What is expected ▸
Beginning with the first line below, please repeat the material exactly, ending with the line that includes "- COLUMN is".
####
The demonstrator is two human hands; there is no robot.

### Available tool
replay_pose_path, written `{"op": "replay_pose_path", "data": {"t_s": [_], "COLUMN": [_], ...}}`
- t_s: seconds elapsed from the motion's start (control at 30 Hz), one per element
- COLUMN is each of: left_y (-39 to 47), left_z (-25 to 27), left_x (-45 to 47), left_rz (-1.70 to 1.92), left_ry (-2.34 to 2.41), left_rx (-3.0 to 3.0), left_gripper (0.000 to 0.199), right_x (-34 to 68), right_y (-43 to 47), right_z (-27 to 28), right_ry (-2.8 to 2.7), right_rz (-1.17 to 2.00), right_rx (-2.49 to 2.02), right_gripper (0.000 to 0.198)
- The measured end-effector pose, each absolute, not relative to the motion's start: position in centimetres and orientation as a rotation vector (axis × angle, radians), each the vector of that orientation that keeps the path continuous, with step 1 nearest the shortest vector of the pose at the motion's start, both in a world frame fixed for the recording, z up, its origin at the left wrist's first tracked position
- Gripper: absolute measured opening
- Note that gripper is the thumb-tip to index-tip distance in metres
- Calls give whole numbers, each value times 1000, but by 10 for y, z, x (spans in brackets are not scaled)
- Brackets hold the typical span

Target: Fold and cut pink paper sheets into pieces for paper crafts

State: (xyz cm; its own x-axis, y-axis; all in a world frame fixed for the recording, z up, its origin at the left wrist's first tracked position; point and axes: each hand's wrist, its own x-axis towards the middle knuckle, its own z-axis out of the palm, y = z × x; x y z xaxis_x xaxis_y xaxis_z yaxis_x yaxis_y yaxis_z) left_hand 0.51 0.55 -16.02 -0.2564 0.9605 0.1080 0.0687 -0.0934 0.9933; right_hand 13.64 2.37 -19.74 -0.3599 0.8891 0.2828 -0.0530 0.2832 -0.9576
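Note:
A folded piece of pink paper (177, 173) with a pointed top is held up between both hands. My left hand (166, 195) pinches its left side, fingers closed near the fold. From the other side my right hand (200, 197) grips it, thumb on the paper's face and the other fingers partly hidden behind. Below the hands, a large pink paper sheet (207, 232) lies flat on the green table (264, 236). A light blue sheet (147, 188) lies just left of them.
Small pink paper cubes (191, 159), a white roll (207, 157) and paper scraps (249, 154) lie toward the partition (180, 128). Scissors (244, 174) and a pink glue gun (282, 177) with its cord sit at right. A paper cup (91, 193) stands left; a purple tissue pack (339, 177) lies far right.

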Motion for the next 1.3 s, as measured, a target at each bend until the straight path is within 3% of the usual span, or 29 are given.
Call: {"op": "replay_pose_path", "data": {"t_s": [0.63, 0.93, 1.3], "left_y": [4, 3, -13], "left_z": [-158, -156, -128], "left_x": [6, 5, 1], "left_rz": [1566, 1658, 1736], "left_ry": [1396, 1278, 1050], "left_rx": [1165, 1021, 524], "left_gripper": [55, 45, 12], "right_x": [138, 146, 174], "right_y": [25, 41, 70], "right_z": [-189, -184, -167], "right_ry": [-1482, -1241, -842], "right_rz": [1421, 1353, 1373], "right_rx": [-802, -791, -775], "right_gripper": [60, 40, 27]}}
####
Expected output ▸
The demonstrator is two human hands; there is no robot.

### Available tool
replay_pose_path, written `{"op": "replay_pose_path", "data": {"t_s": [_], "COLUMN": [_], ...}}`
- t_s: seconds elapsed from the motion's start (control at 30 Hz), one per element
- COLUMN is each of: left_y (-39 to 47), left_z (-25 to 27), left_x (-45 to 47), left_rz (-1.70 to 1.92), left_ry (-2.34 to 2.41), left_rx (-3.0 to 3.0), left_gripper (0.000 to 0.199), right_x (-34 to 68), right_y (-43 to 47), right_z (-27 to 28), right_ry (-2.8 to 2.7), right_rz (-1.17 to 2.00), right_rx (-2.49 to 2.02), right_gripper (0.000 to 0.198)

The exercise requires nothing else.